■ WHAT THIS TASK INVOLVES
Without reproducing any picture, copy the records word for word.

* * * * * * *

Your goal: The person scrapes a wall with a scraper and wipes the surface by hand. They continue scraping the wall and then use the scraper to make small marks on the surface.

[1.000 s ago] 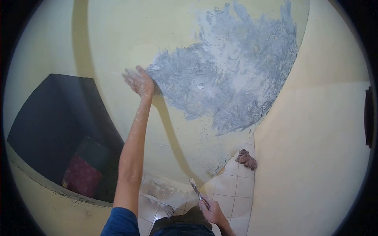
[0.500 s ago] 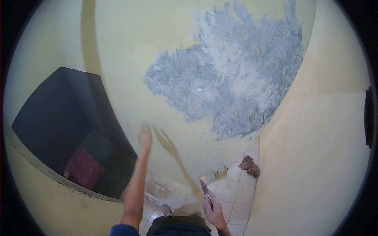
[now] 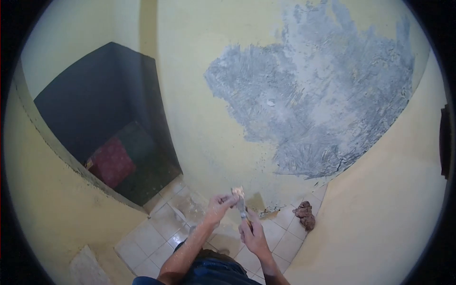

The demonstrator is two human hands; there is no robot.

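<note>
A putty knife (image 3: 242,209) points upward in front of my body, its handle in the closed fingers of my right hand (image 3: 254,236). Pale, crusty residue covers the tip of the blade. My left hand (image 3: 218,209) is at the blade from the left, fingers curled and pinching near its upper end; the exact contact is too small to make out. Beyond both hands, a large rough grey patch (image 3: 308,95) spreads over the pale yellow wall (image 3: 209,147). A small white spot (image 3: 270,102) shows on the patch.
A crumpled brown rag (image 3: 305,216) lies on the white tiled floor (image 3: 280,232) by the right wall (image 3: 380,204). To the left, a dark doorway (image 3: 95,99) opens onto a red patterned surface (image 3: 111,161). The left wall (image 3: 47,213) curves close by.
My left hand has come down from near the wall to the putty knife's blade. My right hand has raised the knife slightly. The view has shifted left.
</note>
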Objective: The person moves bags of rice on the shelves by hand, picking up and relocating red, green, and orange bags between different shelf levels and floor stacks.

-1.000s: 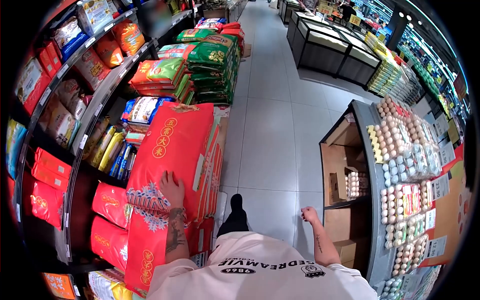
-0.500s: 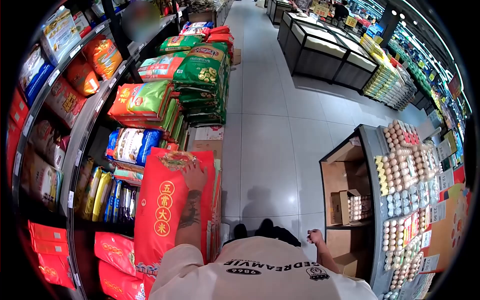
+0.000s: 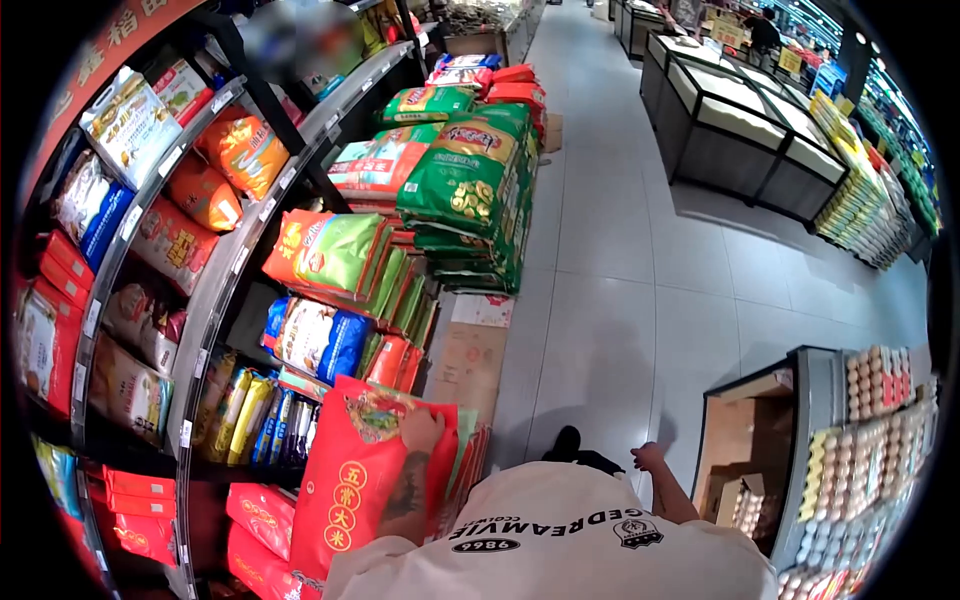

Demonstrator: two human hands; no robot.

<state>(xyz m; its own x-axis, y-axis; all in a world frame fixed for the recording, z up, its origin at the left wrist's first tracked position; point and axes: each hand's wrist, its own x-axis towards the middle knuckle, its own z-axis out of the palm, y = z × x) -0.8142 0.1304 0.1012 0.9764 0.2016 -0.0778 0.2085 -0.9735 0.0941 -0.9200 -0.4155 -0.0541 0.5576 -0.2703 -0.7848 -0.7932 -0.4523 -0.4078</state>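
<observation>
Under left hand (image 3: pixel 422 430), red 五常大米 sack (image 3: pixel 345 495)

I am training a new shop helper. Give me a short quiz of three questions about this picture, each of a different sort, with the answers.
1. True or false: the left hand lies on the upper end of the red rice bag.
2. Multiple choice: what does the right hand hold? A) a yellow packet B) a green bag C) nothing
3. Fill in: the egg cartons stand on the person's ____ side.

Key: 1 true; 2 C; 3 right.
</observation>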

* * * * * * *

■ EXPECTED ANSWER
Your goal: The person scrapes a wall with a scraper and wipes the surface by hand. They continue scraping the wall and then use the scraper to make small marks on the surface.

[1.000 s ago] 
[0.500 s ago] 
[now] 

The demonstrator is two human hands; there is no robot.

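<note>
A putty knife (image 3: 242,209) points upward in front of my body, its handle in the closed fingers of my right hand (image 3: 254,236). Pale, crusty residue covers the tip of the blade. My left hand (image 3: 218,209) is at the blade from the left, fingers curled and pinching near its upper end; the exact contact is too small to make out. Beyond both hands, a large rough grey patch (image 3: 308,95) spreads over the pale yellow wall (image 3: 209,147). A small white spot (image 3: 270,102) shows on the patch.
A crumpled brown rag (image 3: 305,216) lies on the white tiled floor (image 3: 280,232) by the right wall (image 3: 380,204). To the left, a dark doorway (image 3: 95,99) opens onto a red patterned surface (image 3: 111,161). The left wall (image 3: 47,213) curves close by.
My left hand has come down from near the wall to the putty knife's blade. My right hand has raised the knife slightly. The view has shifted left.
</note>
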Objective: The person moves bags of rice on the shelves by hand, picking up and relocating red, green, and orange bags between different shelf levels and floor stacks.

-1.000s: 
-0.500s: 
+0.000s: 

Demonstrator: two human hands; no robot.

<state>(xyz m; its own x-axis, y-axis; all in a world frame fixed for the recording, z up, its origin at the left wrist's first tracked position; point and axes: each hand's wrist, its own x-axis towards the middle knuckle, its own z-axis out of the palm, y = z × x) -0.8142 0.1304 0.1012 0.9764 0.2016 -0.0778 0.2085 -0.9735 0.0941 -0.9200 -0.4155 -0.0541 0.5576 -0.2703 -0.7848 -0.7932 -0.4523 -0.4078</state>
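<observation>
Under left hand (image 3: pixel 422 430), red 五常大米 sack (image 3: pixel 345 495)

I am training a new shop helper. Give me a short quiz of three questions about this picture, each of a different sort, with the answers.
1. True or false: the left hand lies on the upper end of the red rice bag.
2. Multiple choice: what does the right hand hold? A) a yellow packet B) a green bag C) nothing
3. Fill in: the egg cartons stand on the person's ____ side.

Key: 1 true; 2 C; 3 right.
</observation>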

This exercise requires no additional output.